━━━ Source data ━━━

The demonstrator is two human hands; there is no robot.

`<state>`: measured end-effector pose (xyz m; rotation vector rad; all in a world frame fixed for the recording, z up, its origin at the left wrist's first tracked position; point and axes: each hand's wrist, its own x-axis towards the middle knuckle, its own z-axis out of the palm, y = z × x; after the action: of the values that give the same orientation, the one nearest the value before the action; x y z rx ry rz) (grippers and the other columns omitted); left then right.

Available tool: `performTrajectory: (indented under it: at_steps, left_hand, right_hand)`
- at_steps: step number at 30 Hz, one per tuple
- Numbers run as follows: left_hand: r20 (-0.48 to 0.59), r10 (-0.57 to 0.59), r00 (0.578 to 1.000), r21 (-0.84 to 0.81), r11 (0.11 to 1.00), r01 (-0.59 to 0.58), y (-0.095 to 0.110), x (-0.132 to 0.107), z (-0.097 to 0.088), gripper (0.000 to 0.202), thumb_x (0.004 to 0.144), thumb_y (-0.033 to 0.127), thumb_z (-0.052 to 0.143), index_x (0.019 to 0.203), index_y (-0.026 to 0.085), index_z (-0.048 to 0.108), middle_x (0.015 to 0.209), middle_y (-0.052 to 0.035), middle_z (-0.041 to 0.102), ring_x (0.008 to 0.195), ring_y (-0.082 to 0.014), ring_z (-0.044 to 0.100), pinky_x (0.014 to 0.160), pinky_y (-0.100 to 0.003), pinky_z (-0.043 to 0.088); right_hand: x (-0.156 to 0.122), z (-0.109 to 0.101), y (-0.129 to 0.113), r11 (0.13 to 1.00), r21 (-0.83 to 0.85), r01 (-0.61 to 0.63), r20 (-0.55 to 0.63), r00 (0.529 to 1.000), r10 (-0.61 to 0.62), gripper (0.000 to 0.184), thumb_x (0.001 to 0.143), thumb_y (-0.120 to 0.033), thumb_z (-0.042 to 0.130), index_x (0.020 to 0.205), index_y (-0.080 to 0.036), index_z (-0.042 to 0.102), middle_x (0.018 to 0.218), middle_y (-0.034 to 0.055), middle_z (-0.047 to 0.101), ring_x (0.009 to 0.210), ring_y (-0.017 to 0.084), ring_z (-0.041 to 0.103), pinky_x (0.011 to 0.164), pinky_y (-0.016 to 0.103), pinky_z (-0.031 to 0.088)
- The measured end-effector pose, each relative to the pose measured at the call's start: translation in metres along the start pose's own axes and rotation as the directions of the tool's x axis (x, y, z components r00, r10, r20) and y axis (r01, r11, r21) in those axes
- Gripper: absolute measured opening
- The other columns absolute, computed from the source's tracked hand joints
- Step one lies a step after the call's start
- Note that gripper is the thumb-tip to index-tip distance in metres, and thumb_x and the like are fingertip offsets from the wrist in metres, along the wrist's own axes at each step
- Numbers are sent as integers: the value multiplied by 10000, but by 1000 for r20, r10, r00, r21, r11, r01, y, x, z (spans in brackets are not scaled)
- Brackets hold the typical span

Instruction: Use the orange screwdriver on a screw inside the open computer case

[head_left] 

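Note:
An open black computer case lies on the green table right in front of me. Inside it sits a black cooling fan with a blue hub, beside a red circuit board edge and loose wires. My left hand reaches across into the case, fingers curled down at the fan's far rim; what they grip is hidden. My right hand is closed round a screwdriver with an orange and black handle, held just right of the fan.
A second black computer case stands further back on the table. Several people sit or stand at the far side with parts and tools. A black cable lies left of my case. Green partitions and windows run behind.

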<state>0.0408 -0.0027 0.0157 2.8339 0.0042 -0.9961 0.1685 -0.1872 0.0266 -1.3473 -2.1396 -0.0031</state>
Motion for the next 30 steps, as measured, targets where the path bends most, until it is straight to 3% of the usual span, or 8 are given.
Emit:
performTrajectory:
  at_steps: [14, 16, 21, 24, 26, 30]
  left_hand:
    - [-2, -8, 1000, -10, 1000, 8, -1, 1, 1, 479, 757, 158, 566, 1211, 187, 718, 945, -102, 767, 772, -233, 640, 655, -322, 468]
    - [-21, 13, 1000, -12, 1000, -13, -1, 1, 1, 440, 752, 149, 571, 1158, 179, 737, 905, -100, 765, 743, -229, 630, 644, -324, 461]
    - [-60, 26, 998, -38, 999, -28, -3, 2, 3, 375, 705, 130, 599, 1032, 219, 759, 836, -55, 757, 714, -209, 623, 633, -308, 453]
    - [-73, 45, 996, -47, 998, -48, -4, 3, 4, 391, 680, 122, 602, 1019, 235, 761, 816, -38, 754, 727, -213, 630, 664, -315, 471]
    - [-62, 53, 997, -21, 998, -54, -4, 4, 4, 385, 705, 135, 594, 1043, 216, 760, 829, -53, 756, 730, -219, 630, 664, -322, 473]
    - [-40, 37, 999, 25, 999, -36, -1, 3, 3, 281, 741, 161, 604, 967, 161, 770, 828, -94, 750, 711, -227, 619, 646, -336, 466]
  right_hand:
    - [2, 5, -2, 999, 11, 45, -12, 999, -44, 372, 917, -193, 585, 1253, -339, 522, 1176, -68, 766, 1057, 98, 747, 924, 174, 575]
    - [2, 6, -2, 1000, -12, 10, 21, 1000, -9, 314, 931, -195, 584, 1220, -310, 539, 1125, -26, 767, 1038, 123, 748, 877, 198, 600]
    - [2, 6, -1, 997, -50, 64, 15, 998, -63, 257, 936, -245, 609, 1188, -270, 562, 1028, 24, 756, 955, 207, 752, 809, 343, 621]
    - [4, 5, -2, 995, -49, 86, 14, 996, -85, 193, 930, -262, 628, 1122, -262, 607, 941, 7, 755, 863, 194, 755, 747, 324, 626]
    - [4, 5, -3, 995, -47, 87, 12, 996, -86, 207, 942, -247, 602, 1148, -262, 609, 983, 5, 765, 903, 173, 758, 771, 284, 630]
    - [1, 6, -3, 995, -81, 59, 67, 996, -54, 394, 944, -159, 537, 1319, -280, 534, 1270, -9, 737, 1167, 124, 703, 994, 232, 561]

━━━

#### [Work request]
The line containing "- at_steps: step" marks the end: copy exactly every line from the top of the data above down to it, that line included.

#### [Answer to this problem]
The demonstrator is two human hands; there is no robot.

`<state>`: measured end-effector pose (xyz m; rotation vector rad; all in a world frame fixed for the recording, z up, its origin at the left wrist's first tracked position; point and axes: each hand's wrist, its own x-axis towards the middle knuckle, its own z-axis out of the palm, y = z × x; after the action: of the values that give the same orientation, the one nearest the value before the action; x y z rx ry rz) (grippers and the other columns omitted); left then right.

Available tool: `performTrajectory: (indented under it: at_steps, left_hand, right_hand)`
- at_steps: step number at 30 Hz, one per tuple

The exercise calls for nothing more than this answer.